Third Baptist of St. Louis was the only congregation among the group to send a messenger to the meeting. The convention allowed pastor Warren Hoffman to address messengers before he left. He said his church would continue to pray for the MBC and asked that the convention would continue to hold the historic congregation in its prayers.

“We have tried to be aboveboard with our process,” he said prior to the convention meeting. “We realize that we are in non-compliance.”

But, he added, the church historically has related to multiple Baptist groups. It contributes to the SBC, the American Baptist Churches and Cooperative Baptist Fellowship.

Third Baptist members disagreed with the move in 1915 that abolished the Missouri Plan, a means by which churches could contribute through the Missouri Baptist Convention to both the American (Northern) and Southern Baptist conventions, and they disagreed in 1919 when messengers approved aligning solely with the SBC.

“We see ourselves as one of the agents to bridge the gap between groups,” Hoffman said.

Several of the other churches affected already had stopped any sort of cooperation with the Missouri convention.

“The truth of the matter is we haven't sent any messengers to the Missouri Baptist Convention since 2001, and we actually voted to stop supporting the MBC in 2002,” said Dick Lionberger, pastor of First Baptist of Savannah. His church is aligned with the moderate BGCM.

Lionberger said that, after the convention passed its broadened interpretation of the single-alignment provision, he wrote the MBC executive director a letter informing him that First Baptist, Savannah, was no longer affiliated. “I wrote a letter to David Clippard that just said, 'We want you all to know, according to the action you've taken, we no longer qualify, so you can just quit sending us mail,'” Lionberger said.

But even leaders at some of the affected churches that continued to provide financial support to the convention said the move wasn't unexpected — or entirely unwelcome.

“It's sort of like, it's time,” said Doyle Sager, pastor of First Baptist, Jefferson City. “We've been sort of divorcing for a long time, and in some ways it's good that it's taken so long, because it's given our congregation a long time to accept reality.”

Sager's church — located just two blocks from the convention headquarters building — was, for much of its history, the spiritual home to the convention's top staffers. He said at least one remaining high-level MBC employee who has belonged to First Baptist for decades has been instructed by superiors to move his membership to a different congregation.

Several years ago, First Baptist of Jefferson City arranged its accounting procedures to allow members to continue giving through the MBC as well as CBF and other giving plans.
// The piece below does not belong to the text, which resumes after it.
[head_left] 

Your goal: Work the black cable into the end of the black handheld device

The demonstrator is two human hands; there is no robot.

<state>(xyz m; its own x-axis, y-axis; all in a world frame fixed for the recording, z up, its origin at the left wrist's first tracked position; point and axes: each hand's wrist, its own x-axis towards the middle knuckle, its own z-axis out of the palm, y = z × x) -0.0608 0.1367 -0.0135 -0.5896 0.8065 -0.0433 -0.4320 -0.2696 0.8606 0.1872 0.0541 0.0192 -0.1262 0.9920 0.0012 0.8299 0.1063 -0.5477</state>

Sager said that, in the first three quarters of 2006, members of his church designated about $2,000 in gifts to Missouri Baptist Convention missions work. He said it was only 3.2 percent of the congregation's total missions giving for that period.
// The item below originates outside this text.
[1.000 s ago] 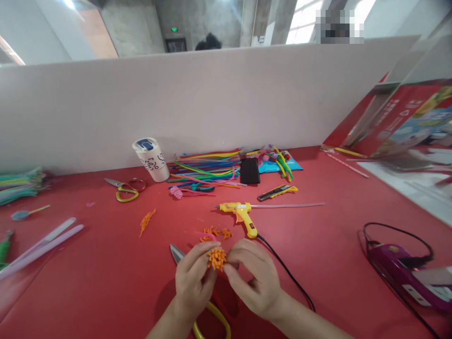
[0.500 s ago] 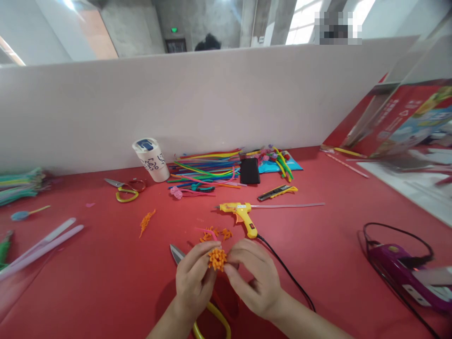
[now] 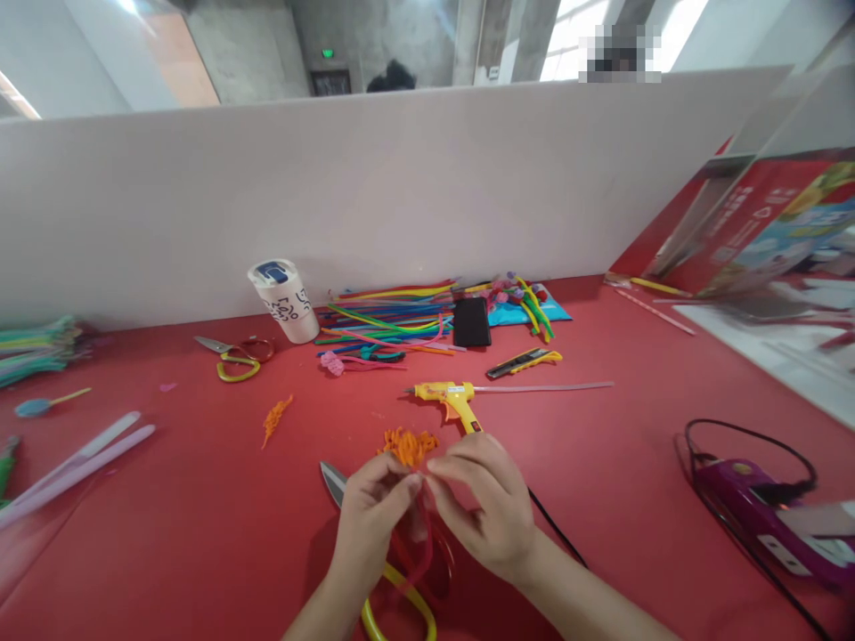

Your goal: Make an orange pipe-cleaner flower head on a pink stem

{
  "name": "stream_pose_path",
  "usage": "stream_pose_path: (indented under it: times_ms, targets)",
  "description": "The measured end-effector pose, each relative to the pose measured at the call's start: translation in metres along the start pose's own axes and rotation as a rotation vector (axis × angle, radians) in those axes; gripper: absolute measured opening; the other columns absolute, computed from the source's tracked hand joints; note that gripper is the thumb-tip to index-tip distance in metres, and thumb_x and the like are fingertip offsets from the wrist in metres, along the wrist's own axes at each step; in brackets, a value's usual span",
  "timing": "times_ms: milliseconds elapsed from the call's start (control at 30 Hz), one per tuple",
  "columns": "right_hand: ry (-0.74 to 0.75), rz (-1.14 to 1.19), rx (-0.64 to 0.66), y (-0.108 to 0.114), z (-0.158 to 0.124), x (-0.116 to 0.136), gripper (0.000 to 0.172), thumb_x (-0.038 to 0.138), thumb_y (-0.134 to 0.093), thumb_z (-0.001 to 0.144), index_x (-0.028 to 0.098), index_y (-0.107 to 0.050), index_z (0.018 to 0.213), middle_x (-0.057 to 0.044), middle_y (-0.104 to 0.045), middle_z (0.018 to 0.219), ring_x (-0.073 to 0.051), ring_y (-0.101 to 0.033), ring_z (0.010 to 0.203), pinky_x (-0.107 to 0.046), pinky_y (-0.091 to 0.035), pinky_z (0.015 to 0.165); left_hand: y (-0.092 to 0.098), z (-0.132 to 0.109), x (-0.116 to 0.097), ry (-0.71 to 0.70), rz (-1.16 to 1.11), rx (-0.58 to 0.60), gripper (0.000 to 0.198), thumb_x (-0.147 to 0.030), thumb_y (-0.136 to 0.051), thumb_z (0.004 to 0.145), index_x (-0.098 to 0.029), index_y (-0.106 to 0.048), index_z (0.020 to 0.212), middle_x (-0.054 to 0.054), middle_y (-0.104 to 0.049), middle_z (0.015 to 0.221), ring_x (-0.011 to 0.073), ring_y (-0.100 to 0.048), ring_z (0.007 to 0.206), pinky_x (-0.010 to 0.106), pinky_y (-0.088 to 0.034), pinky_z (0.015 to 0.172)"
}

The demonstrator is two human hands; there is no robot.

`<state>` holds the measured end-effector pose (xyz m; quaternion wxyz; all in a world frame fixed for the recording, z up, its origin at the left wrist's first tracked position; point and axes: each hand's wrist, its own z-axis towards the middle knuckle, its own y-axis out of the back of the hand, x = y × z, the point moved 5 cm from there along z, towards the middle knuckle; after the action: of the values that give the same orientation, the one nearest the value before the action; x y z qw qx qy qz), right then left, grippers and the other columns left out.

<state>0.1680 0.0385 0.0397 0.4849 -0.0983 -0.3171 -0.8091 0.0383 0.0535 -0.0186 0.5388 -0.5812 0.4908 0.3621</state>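
My left hand (image 3: 375,512) pinches a thin pink stem, probably a pipe cleaner (image 3: 425,556), whose free end hangs down toward me. Just beyond my fingertips is a fuzzy orange bunch (image 3: 409,445); it seems to be the head on this stem, overlapping loose orange bits on the table. My right hand (image 3: 484,512) has its thumb and forefinger drawn together beside the left fingertips, and what lies between them is too small to make out. Beneath my hands lie large scissors with yellow handles (image 3: 367,614), partly hidden.
A yellow glue gun (image 3: 444,392) with a clear stick lies beyond my right hand, its black cord (image 3: 557,525) running toward me. Farther back are a utility knife (image 3: 525,363), coloured pipe cleaners (image 3: 387,312), a black case (image 3: 471,322), a cup (image 3: 287,307) and smaller scissors (image 3: 237,367).
The orange head has tipped away from me, and the pink stem has swung from the far side to hang toward me. Both hands stay close together in the same place.
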Motion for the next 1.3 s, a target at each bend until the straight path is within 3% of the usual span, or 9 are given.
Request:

It is unclear whether the MBC will continue to include those churches in its membership or baptism statistics, or to accept gifts from those churches. Rick Seaton, chairman of the convention's credentials committee and pastor of First Baptist Church of Kahoka, declined comment on the situation Oct. 26. He cited a committee policy of commenting exclusively to one media outlet — the convention's in-house newspaper.

Ford, the Little Bonne Femme pastor, said being officially booted from the convention that it helped found would affect his church's ministry little, Ford added.

“We were founded before the Missouri Baptist Convention or the Southern Baptist Convention were ever born,” he said. “We've done ministry in God's kingdom since before then, and we will continue to be the presence of Christ…and partner with whatever Christian group we want to.”

-30-

— This story updates and replaces one released by ABP Oct. 27.